### YOUR INSTRUCTIONS
Return the following from the records below: each line, word for word, starting with the line that contains "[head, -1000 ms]" and going on through the line that contains "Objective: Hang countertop", with nothing outside that range.

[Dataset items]
::::::::::

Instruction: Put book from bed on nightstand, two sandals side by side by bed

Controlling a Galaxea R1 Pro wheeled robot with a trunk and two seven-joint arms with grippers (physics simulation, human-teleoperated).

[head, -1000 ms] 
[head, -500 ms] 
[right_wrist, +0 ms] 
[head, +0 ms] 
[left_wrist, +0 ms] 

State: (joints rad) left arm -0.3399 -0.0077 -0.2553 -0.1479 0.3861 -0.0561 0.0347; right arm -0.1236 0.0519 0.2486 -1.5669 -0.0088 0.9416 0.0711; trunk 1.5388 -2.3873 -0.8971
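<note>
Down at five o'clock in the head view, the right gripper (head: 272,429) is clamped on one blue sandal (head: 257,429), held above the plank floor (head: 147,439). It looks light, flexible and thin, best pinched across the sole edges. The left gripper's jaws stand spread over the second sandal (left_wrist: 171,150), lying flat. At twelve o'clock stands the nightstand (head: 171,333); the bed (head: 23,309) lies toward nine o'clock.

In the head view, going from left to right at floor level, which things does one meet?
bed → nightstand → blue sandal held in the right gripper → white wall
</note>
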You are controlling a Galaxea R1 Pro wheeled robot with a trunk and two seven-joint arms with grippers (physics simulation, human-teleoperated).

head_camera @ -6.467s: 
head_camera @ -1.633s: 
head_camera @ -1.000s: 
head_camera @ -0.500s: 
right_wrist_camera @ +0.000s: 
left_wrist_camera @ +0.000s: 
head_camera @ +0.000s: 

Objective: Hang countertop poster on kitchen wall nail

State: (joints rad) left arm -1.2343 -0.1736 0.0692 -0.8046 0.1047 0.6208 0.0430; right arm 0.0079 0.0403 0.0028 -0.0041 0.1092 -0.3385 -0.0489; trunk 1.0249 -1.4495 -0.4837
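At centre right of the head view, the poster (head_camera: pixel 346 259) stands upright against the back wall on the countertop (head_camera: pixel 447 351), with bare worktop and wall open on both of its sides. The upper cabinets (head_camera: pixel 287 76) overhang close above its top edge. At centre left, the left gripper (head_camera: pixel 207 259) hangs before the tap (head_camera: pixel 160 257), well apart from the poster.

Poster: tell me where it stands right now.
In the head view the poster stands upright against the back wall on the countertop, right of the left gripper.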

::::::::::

### RESULT
[head, -1000 ms] 
[head, -500 ms] 
[right_wrist, +0 ms] 
[head, +0 ms] 
[left_wrist, +0 ms] 

State: (joints rad) left arm -0.3399 -0.0077 -0.2553 -0.1479 0.3861 -0.0561 0.0347; right arm -0.1236 0.0519 0.2486 -1.5669 -0.0088 0.9416 0.0711; trunk 1.5388 -2.3873 -0.8971
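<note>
Down at five o'clock in the head view, the right gripper (head: 272,429) is clamped on one blue sandal (head: 257,429), held above the plank floor (head: 147,439). It looks light, flexible and thin, best pinched across the sole edges. The left gripper's jaws stand spread over the second sandal (left_wrist: 171,150), lying flat. At twelve o'clock stands the nightstand (head: 171,333); the bed (head: 23,309) lies toward nine o'clock.

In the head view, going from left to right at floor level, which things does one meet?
bed → nightstand → blue sandal held in the right gripper → white wall
</note>
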You are controlling a Galaxea R1 Pro wheeled robot with a trunk and two seven-joint arms with grippers (physics simulation, human-teleoperated).

head_camera @ -6.467s: 
head_camera @ -1.633s: 
head_camera @ -1.000s: 
head_camera @ -0.500s: 
right_wrist_camera @ +0.000s: 
left_wrist_camera @ +0.000s: 
head_camera @ +0.000s: 

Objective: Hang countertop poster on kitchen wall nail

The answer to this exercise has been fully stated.